Send your news to 50 journalists – and keep them all of in CC.
This one is obvious, but if a journalist sees you are blatantly sending the exact same news to many others, they will most probably not publish it, and you might end up on their blacklist. Journalists care about being the first ones to publish an interesting story, and whilst in reality they may know you’re sending it out to many, if they clearly see other journalists mentioned, they will probably send it to trash.
Send everything and anything the journalist’s way
For Journalists, all they care about is looking for the next interesting story, but they like relevance too and not having their inbox cluttered up! So, if a PR professional frequently sends press releases and opportunities that aren’t newsworthy or relevant, the Journalist may likely bin you or worse still block you.
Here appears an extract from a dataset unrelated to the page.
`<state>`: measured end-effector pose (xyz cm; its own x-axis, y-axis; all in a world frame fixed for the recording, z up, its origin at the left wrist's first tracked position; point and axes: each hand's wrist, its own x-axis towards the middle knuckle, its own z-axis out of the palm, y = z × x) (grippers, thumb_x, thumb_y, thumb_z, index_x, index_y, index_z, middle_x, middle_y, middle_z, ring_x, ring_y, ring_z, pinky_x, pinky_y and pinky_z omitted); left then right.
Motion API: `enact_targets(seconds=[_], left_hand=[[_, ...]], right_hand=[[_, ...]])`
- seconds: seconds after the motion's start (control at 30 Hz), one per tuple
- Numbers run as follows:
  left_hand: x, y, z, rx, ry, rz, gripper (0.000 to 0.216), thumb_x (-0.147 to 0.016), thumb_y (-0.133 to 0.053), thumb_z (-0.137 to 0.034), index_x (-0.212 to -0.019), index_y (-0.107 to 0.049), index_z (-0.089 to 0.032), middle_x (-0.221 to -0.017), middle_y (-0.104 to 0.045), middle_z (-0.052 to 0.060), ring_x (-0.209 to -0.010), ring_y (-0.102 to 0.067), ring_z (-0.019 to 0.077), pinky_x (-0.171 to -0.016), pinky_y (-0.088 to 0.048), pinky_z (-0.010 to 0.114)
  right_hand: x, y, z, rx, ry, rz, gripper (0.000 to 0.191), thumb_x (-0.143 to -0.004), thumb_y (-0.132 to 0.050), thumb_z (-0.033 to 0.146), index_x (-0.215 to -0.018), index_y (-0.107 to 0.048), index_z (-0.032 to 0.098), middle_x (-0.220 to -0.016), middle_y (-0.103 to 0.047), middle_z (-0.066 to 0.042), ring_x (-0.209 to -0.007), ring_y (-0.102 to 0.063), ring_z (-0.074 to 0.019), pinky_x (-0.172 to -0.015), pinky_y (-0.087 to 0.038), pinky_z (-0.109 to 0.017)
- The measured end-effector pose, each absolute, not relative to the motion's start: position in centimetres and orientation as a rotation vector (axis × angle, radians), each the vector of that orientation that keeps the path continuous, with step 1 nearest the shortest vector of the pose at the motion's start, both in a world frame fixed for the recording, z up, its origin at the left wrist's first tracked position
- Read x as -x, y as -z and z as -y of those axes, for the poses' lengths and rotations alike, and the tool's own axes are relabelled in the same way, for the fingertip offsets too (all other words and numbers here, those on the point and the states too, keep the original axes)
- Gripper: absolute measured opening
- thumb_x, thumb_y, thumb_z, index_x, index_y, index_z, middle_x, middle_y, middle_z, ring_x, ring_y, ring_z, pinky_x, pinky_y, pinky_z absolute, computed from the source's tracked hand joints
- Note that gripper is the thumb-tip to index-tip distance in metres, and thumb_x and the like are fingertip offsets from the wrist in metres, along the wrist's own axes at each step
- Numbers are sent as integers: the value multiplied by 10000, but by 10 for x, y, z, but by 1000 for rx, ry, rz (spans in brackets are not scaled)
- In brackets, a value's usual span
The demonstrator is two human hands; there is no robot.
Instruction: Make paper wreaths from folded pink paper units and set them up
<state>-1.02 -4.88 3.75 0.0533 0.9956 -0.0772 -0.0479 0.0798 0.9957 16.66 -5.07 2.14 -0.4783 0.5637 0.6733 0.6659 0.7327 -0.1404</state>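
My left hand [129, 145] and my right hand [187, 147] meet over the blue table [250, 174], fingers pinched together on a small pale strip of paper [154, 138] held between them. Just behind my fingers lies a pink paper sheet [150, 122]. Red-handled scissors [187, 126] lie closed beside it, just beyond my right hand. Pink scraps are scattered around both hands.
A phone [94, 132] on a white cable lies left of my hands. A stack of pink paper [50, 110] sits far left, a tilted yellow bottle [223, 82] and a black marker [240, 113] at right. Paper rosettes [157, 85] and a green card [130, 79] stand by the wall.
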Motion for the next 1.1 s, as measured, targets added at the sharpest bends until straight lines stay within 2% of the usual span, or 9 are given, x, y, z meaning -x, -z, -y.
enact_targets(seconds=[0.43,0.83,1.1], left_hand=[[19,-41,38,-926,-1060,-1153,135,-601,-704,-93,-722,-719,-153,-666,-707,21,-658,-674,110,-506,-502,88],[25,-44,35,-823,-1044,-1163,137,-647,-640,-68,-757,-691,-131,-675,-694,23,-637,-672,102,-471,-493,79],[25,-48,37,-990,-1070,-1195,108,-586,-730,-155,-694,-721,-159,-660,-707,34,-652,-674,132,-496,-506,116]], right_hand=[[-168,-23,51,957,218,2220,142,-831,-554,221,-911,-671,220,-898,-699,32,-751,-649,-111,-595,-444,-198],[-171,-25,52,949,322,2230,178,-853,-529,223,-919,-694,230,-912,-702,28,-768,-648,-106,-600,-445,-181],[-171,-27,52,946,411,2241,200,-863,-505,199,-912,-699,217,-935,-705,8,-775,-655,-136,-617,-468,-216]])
Don’t proofread your release
This goes without saying, but if you send the journalist a press release with a million and one spelling mistakes, it will end up in the bin. If a journalist were to publish your news, they expect to find it error-free and ready to go, without the hassle of re-writing or editing.
Lie to a Journalist
There are many ways you can be classified as a liar to a journalist. Be it omitting information, straight out lying, or twisting truths, but they always find out. Journalists are smart professionals, whose jobs are literally all about finding out the truth, and they will surely find out if you lied to them – and throw you in the dreaded blacklist.
Calling a Journalist a hundred times for a chance to be featured
Journalists know that PR professionals need to secure features and Q&As for their clients, but the truth is, if your news isn’t newsworthy, it will just not get published. The chances of a journalist having not seen your email is close to none, they probably saw it and either decided to action it or decided to trash it. If the latter is what happened, you repeatedly calling them will probably get you blacklisted as it will do next to no good in them reconsidering.
So, if you want to stay on the safe side and stay on your Journalist-friends’ good side, do the opposite of the above – and they’ll try their best to publish your news. Remember, stay relevant and keep the connection alive for the best results when pitching.